Task description: Write the full listing out again, word for word, but omit the pictures.

§ §

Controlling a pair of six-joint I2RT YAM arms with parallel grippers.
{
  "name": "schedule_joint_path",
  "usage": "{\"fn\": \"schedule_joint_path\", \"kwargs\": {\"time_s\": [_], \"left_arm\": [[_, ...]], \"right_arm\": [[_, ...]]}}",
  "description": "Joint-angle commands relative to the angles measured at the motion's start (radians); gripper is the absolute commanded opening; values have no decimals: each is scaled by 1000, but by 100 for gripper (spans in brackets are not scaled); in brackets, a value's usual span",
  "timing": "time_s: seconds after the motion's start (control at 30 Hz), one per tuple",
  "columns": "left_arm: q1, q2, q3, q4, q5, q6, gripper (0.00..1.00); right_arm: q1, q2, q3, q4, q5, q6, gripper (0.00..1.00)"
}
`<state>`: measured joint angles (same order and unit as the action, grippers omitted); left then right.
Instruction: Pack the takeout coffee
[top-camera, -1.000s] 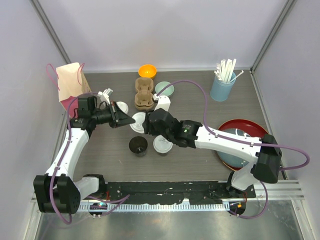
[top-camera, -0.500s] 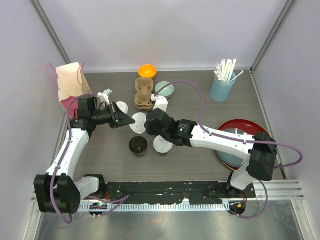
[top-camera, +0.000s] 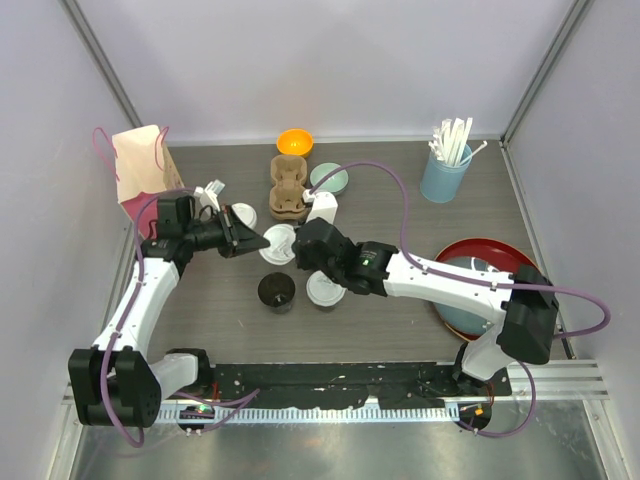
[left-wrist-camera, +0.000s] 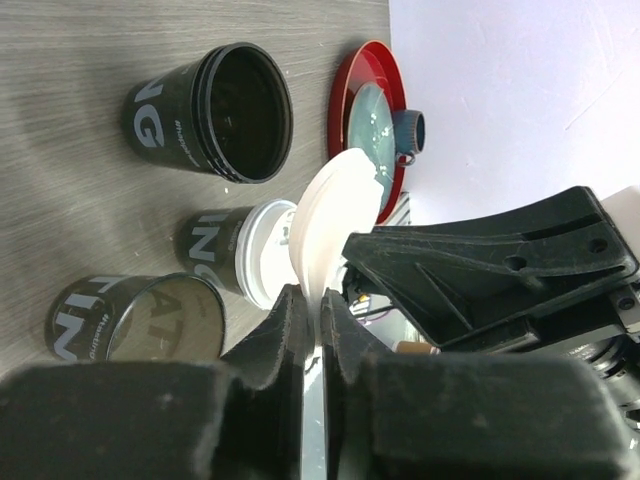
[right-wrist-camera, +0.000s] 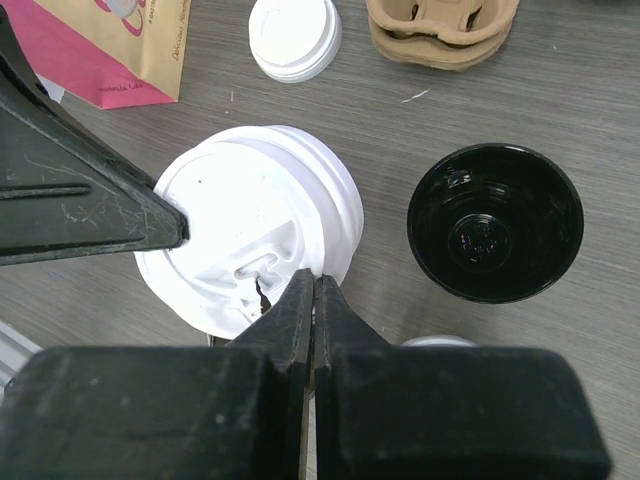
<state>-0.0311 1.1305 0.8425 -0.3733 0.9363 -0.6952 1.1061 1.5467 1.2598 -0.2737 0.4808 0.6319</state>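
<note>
Two claws meet at a lid (top-camera: 277, 243) just behind the open cup (top-camera: 276, 290). We see the left claw (left-wrist-camera: 308, 300) pinching its edge, and the right claw (right-wrist-camera: 312, 285) closed, tips at its rim. A lidded cup (top-camera: 325, 290) stands beside the open cup.

I am facing a grey table (top-camera: 230, 320), open black cup (top-camera: 276, 290) standing beside lidded cup (top-camera: 325, 291) mid-table, second lidded cup (top-camera: 241, 215) sitting left, cup carrier (top-camera: 288, 188), orange bowl (top-camera: 295, 143), pale dish (top-camera: 330, 179) resting behind, paper bag (top-camera: 140, 165) far left, straw tumbler (top-camera: 444, 176), red tray (top-camera: 485, 246) sitting right.
</note>
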Motion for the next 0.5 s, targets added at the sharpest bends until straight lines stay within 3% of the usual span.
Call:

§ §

Result below:
Controlling a pair of six-joint I2RT YAM arms with parallel grippers.
{
  "name": "schedule_joint_path",
  "usage": "{\"fn\": \"schedule_joint_path\", \"kwargs\": {\"time_s\": [_], \"left_arm\": [[_, ...]], \"right_arm\": [[_, ...]]}}",
  "description": "Joint-angle commands relative to the angles measured at the motion's start (radians); gripper is the absolute commanded opening; values have no decimals: each is scaled by 1000, but by 100 for gripper (spans in brackets are not scaled); in brackets, a value's usual span",
  "timing": "time_s: seconds after the motion's start (control at 30 Hz), one per tuple",
  "columns": "left_arm: q1, q2, q3, q4, q5, q6, gripper (0.00..1.00); right_arm: q1, q2, q3, q4, q5, q6, gripper (0.00..1.00)"
}
`<state>`: measured joint angles (same order and unit as the action, grippers omitted); left then right.
Instruction: Pack the takeout coffee
[top-camera, -1.000s] 
[top-camera, -0.500s] 
[top-camera, +0.000s] 
[left-wrist-camera, +0.000s] 
[right-wrist-camera, +0.000s] 
<state>-0.0311 1.1305 0.8425 -0.3733 0.9363 -0.6952 1.1061 1.5467 1.2598 -0.2737 0.4808 0.6319</state>
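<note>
Two claws meet at a lid (top-camera: 277, 243) just behind the open cup (top-camera: 276, 290). We see the left claw (left-wrist-camera: 308, 300) pinching its edge, and the right claw (right-wrist-camera: 312, 285) closed, tips at its rim. A lidded cup (top-camera: 325, 290) stands beside the open cup.

I am facing a grey table (top-camera: 230, 320), open black cup (top-camera: 276, 290) standing beside lidded cup (top-camera: 325, 291) mid-table, second lidded cup (top-camera: 241, 215) sitting left, cup carrier (top-camera: 288, 188), orange bowl (top-camera: 295, 143), pale dish (top-camera: 330, 179) resting behind, paper bag (top-camera: 140, 165) far left, straw tumbler (top-camera: 444, 176), red tray (top-camera: 485, 246) sitting right.
</note>
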Motion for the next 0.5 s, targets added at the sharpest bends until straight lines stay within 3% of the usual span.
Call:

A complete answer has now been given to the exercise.